Tuesday, July 2, 2013

The Big Fix

It was a lazy Saturday afternoon, and we were hanging out at home with our friend Bryan. We were doing that odd, slouchy multitasking common to the new century: watching TV while deeply engrossed in our smart phones or tablets, rearranging rows of candy, scrolling through Facebook and Twitter feeds, or messaging with other friends. He looked at me suddenly and said, “Oh! I want to show you something.”

We set aside our smaller devices and grabbed the old-fashioned laptop. He navigated to YouTube and brought up a music video. “I just saw this yesterday and wanted to get your reaction.”



I had heard about this song and had seen part of the video, but I had never just allowed myself to sit there and actually watch and listen. I did, while Bryan stood to the side and also watched.

You know those moments when you’re watching or experiencing something deeply moving with someone, and there is this palpable sense of reverent silence surrounding you, focusing your senses more fully to the experience? This was one of those moments. We were both very still as we watched.

When it was over, I looked over to Bryan. Teary-eyed, he said to me in a soft, broken voice: “Kevin, I really hate this world.”

He didn’t have to clarify. I knew what he meant. Like me, Bryan is gay and was raised in a conservative evangelical eco-system. Unlike me, he has a family who would disown him if they knew he was gay. Also unlike me, he married a woman and tried to make it work for years. He has two beautiful kids from that marriage. Thankfully, he has a number of supportive friends as well as a supportive church. Still, he carries a heavy burden.

II.

I am impatient. I want to fix people. I want to make Bryan’s problems go away. In that moment, I wanted to take Bryan’s pain away. So, I launched into an off-the-cuff “elevator talk” on the benefits of therapy, how it’s helped me, and how it could help him too.

If you are cringing right now, good. I’m cringing too.

As I continued talking, I noticed that his face—which was softened by the hope of that song and the longing for a better world--was hardening. His eyes went from teary and searching to glazed-over and blank. I was losing him! So I tried to explain with more thoroughness and more clarity how talking to a therapist can help one deal with issues of shame and anger and confusion. He nodded and smiled, but the moment had passed.

What he really needed from me in that moment was to be with him and listen. He needed me to sit there with him in the gloriously awkward silence. The truth of this matter is: I was afraid to be there with him. I was both afraid and ashamed of the strong emotions that were being stirred up in me. In fear and shame, I pushed him away by giving clinical advice. My response wasn’t loving, because love and fear can’t be in the same space.

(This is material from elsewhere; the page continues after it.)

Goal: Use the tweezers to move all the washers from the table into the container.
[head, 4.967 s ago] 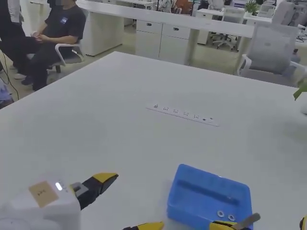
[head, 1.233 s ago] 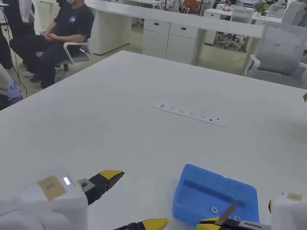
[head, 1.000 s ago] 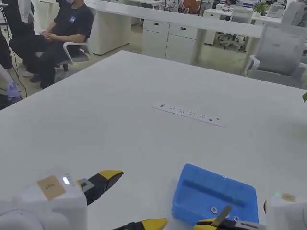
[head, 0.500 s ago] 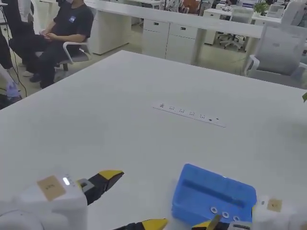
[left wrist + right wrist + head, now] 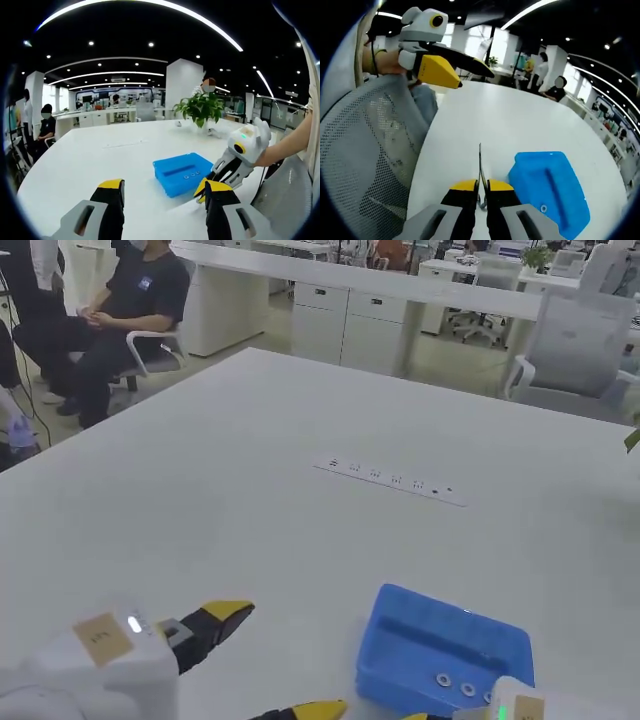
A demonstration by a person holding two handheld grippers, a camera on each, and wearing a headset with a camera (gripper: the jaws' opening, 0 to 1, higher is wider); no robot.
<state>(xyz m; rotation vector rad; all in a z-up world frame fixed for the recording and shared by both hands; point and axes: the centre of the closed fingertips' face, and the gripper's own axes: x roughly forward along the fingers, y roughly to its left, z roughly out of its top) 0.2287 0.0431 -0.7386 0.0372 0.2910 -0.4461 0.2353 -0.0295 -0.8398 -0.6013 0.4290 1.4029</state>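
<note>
Fingers [image 5: 465, 186] of the right gripper [image 5: 481, 186] are pressed together on the tweezers [image 5: 480, 160], whose thin blades run forward from between the yellow tips. The blades end over bare table just beside the container's [image 5: 550, 182] left wall. No washer can be made out at their point.

The washers [image 5: 455, 684] lie in a short row on the container's floor, close to its near wall. The left gripper view shows them as small pale rings [image 5: 192, 176], and the right gripper view catches one [image 5: 543, 208] by the near corner. Nothing else is in the blue tray, and no loose washer can be made out on the table [image 5: 250, 500] around it.

By this evidence the task is at or near its end, with the latest drop made and the tweezers clear of the tray. The next move calls for a look over the tabletop around the container. If a washer remains, the tweezers must be brought down flat enough to pinch its thin rim.

The left gripper [image 5: 268, 661] hovers to the left of the container with its fingers spread wide and nothing between them. Beyond the container a strip of sockets [image 5: 390, 480] is set into the table. Farther off, past the table's far-left edge, a person [image 5: 120, 310] sits on a chair.
</note>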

By the way, it’s ok that I “messed up” here. I’m not beating myself up about it. Bryan and I have a close friendship, and I’ve since told him how I wish I would have reacted in that moment. There are times when advice is warranted and needed; this just wasn’t one of those times. I’m learning that when I have an impulse to “fix” somebody, I need to pause, listen first, and simply be with the person. It’s OK if it’s silent and awkward and messy. In fact, it’s probably a good sign!

III.

The Mr. Fix-It impulse reminds me of the recent apology by Alan Chambers, president of Exodus International, the organization that attempted to change a person’s sexual orientation through “reparative therapy.” The apology was followed by the announcement that Exodus International would shut down immediately, and a new organization would be formed called reducefear.org. From the apology:

“Moving forward, we will serve in our pluralistic culture by hosting thoughtful and safe conversations about gender and sexuality, while partnering with others to reduce fear, inspire hope, and cultivate human flourishing.”

Chambers added later that the new organization would “work to change their churches to be more like a loving, accepting ‘father church’ than scolding, judgmental ‘older brother church’” (Think Progress, h/t Taylor Marsh).

So, as a gay Christian, what do I think about all this?

I think before they do anything, they need an Exodus of their own--which includes a significant time in the wilderness.

I think these individuals have good intent. But good intentions can make you blind to the damage that your well-intentioned actions are causing. Even before the apology, they believed they were helping people; thankfully they now realize that that wasn’t the case. However, how can an organization that got it so wrong for so long simply say “Oops! Sorry!” and then start again, immediately, on a different track? Perhaps there is a strong urge to right the wrongs. However, even assuming the best intentions, it would be more helpful if these individuals stepped away from the public forum and listened for a time—not only to the LGBTQ community, but to themselves and to God. Some serious soul-searching must take place before they can be helpful bridge-builders. This takes time. It cannot be rushed.

I understand the desire to “fix” people and to alleviate suffering. But even with those with whom we share close relationships, great care and wisdom is needed before attempting The Big Fix. How much more so with those who have done so much damage for so many years?